Nowadays women are well aware of their 1 in 8 lifetime risk of developing breast cancer. Every year multiple awareness campaigns focus on identification of risk factors, yearly screening, early diagnosis and subsequent treatment of breast cancer. Many women are subjected to yearly mammography screening in the hope of early detection of breast cancer. However, after many years of its repeated use on large numbers of women, the risks are being highlighted and new guidelines are being discussed. It is up to the individual woman and her physician to determine the usefulness of a routine mammogram, however many experts are now critical of yearly mammography for every woman over 40 years old.
A recent study1 published in the British Medical Journal reports that after a twenty-five year follow up of approximately 90,000 women there was no significant reduction in deaths from breast cancer with routine mammography. Twenty-two percent of breast cancers in the mammography group were unnecessarily diagnosed and over treated. This meant that these healthy women were subjected to repeated mammography, biopsies, subsequent surgeries, and other harsh treatment for breast cancer that was not dangerous.
In addition to breast cancers, routine mammograms, CT scans and other radiographic screening of cancers of the lung and thyroid are also major controversial topics with unclear guidelines. These screening programs have failed to produce the expected results to reduce deaths from late stage cancers. On the other hand, there has been a disproportionate increase in the diagnosis and treatment of early stage cancers or precancerous conditions, especially those in the breast, prostate and thyroid.
Several factors determine the usefulness of mammograms in an individual woman. A generic recommendation of a yearly mammogram for all women above the age of 40 has serious risks from repeated radiation exposure. The breast, thyroid, bone marrow, digestive and reproductive organs are more sensitive to radiation damage because of continuous cellular growth activity in these tissues. Radiation exposure can vary with each mammogram, the machines used, and the person conducting the screening. Sometimes radiation from one mammogram can be equal to that received from 75 chest X-rays. We have summarized the hazards of radiation exposure from various screening technologies and the ways micronutrients can protect the body in a review article2. Micronutrients such as green tea extract, quercetin, resveratrol and many others provide protection to the rapidly dividing cells and protect cellular structures such as DNA, chromosomes and mitochondria. Curcumin not only protects radiation sensitive organ systems, it also increases the activity of the genes responsible for cancer cell death. Vitamins C, E and N-Acetyl Cysteine protect cells even when taken immediately after radiation exposure.

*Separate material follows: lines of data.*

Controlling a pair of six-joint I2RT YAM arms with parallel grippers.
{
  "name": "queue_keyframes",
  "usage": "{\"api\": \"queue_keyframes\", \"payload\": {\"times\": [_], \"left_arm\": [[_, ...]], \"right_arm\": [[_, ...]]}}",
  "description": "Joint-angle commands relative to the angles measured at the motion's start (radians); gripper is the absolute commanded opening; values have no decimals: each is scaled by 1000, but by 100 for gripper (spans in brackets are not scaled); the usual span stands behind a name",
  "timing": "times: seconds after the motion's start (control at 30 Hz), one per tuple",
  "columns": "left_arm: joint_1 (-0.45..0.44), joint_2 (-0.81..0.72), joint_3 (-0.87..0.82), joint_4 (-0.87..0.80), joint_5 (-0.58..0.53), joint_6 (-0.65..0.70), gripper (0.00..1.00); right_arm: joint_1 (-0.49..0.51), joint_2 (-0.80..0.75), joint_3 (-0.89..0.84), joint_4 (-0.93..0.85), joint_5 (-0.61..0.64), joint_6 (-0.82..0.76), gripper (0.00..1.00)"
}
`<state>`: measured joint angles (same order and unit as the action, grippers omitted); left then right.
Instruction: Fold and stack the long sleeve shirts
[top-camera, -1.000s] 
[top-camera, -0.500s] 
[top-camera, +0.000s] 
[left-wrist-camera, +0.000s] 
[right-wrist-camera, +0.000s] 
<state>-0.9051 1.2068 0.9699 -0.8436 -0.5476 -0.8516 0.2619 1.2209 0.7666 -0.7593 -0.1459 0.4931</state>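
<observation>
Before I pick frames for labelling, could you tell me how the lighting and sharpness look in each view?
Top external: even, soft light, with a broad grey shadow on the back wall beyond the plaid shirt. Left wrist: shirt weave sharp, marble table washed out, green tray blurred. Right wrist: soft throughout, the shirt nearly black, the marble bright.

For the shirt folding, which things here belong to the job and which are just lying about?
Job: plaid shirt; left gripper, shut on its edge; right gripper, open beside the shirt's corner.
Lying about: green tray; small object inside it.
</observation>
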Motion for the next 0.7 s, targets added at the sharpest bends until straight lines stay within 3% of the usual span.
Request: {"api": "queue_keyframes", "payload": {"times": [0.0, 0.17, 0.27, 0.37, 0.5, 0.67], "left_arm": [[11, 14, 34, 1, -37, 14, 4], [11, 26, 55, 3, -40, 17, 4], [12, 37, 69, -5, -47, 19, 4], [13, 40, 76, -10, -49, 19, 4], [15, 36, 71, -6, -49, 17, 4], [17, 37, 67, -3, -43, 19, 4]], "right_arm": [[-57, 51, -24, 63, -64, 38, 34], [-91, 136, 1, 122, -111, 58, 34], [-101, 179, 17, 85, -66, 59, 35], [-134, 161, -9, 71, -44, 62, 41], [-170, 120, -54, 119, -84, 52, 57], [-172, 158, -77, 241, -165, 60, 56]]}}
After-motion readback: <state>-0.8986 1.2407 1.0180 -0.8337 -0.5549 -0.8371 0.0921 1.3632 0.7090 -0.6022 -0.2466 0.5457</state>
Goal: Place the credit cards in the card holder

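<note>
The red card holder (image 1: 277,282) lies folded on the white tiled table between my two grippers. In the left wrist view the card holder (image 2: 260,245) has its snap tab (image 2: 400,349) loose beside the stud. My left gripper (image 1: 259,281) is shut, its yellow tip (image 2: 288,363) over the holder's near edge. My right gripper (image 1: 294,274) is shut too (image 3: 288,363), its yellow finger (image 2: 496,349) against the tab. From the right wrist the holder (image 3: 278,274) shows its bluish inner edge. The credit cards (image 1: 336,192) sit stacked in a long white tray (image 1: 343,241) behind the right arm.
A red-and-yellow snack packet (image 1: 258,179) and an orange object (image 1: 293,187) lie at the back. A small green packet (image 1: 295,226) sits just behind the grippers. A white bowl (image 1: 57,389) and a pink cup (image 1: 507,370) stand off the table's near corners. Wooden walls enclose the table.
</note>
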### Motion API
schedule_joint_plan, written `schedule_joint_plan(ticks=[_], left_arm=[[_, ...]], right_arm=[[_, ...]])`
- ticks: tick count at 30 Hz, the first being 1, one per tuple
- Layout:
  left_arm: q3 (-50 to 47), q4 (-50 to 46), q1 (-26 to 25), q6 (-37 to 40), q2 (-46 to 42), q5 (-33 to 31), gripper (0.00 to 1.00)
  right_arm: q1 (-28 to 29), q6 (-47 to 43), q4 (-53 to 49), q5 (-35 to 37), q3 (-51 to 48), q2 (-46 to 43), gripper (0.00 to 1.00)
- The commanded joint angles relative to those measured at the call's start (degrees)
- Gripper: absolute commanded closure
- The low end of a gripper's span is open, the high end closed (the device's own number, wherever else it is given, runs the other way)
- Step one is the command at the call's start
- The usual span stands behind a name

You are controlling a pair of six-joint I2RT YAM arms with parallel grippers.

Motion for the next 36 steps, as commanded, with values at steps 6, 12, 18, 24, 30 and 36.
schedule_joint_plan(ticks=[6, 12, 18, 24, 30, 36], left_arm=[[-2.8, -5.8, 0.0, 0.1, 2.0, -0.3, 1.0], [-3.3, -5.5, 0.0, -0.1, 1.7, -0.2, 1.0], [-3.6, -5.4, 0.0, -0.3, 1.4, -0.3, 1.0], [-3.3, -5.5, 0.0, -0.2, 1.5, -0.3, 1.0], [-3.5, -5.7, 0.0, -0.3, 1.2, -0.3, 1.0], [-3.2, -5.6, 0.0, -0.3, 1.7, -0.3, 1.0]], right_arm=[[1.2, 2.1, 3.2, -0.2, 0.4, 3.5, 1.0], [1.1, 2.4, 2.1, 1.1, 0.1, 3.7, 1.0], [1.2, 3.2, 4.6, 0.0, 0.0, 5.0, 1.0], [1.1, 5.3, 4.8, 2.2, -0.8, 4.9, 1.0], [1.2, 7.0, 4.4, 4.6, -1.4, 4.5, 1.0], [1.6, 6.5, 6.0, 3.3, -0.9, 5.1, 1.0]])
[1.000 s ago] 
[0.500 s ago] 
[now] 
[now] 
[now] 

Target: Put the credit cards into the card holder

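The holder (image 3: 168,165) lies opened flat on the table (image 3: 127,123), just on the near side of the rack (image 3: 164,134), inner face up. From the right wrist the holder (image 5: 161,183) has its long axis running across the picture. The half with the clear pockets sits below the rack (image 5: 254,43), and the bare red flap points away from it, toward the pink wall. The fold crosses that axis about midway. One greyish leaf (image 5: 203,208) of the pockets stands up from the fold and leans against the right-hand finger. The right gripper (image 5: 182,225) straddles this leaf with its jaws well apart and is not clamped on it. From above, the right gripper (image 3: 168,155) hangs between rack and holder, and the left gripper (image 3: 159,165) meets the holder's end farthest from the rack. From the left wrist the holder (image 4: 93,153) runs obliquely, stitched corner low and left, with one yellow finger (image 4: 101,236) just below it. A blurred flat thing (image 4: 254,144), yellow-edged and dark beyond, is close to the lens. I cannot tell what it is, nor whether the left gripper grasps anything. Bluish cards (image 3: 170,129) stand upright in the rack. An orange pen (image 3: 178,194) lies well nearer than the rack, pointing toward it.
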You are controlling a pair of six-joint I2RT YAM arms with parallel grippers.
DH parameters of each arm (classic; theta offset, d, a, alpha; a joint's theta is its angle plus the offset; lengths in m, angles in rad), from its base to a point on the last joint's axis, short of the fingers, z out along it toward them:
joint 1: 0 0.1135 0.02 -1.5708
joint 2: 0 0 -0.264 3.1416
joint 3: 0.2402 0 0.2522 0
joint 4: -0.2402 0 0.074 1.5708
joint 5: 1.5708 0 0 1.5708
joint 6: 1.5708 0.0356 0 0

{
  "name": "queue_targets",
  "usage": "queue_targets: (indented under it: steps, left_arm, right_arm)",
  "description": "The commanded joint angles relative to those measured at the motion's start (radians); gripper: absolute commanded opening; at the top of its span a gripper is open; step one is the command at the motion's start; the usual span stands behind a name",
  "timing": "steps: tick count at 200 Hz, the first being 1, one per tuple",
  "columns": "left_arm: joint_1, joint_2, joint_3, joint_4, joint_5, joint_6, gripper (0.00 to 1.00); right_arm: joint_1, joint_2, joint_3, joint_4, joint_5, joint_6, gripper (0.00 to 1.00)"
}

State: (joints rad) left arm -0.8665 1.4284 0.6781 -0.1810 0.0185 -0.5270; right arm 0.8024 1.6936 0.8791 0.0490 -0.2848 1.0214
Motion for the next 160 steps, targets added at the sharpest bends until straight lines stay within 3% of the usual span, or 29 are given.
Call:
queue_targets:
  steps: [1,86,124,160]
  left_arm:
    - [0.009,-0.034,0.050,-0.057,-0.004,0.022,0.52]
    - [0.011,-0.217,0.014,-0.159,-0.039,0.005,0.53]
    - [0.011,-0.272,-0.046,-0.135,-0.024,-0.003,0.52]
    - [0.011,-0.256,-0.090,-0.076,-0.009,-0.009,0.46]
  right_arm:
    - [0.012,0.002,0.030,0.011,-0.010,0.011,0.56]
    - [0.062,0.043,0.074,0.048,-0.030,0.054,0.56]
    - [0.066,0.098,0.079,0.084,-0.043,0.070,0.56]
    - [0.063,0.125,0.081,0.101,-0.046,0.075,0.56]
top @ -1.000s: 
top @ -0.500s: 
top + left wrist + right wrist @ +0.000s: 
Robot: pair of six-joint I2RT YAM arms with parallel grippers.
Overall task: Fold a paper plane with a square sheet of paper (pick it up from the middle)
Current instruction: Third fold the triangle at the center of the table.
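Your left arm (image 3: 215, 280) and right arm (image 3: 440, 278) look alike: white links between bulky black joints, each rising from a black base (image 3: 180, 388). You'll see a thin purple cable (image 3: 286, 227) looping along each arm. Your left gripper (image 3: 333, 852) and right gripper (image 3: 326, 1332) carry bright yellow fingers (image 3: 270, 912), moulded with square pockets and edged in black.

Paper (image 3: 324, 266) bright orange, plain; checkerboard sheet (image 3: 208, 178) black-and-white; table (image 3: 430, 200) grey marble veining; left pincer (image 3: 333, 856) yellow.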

Precancerous conditions such as ductal carcinoma in situ (DCIS) are increasingly diagnosed and treated as breast cancer because they can be detected only on mammography. DCIS is an accumulation of abnormal cells present only in the milk ducts without any palpable lump. This diagnosis was almost nonexistent before routine mammography started. Today, however, DCIS constitutes 20% of all breast cancers.
An open discussion with her physician is the key to determining every woman’s requirement to get a mammogram while, at the same time, minimizing the health risks of such radio-diagnostic tests. In addition, it is very important to ensure an optimum daily intake of antioxidant nutrients and increase it as necessary.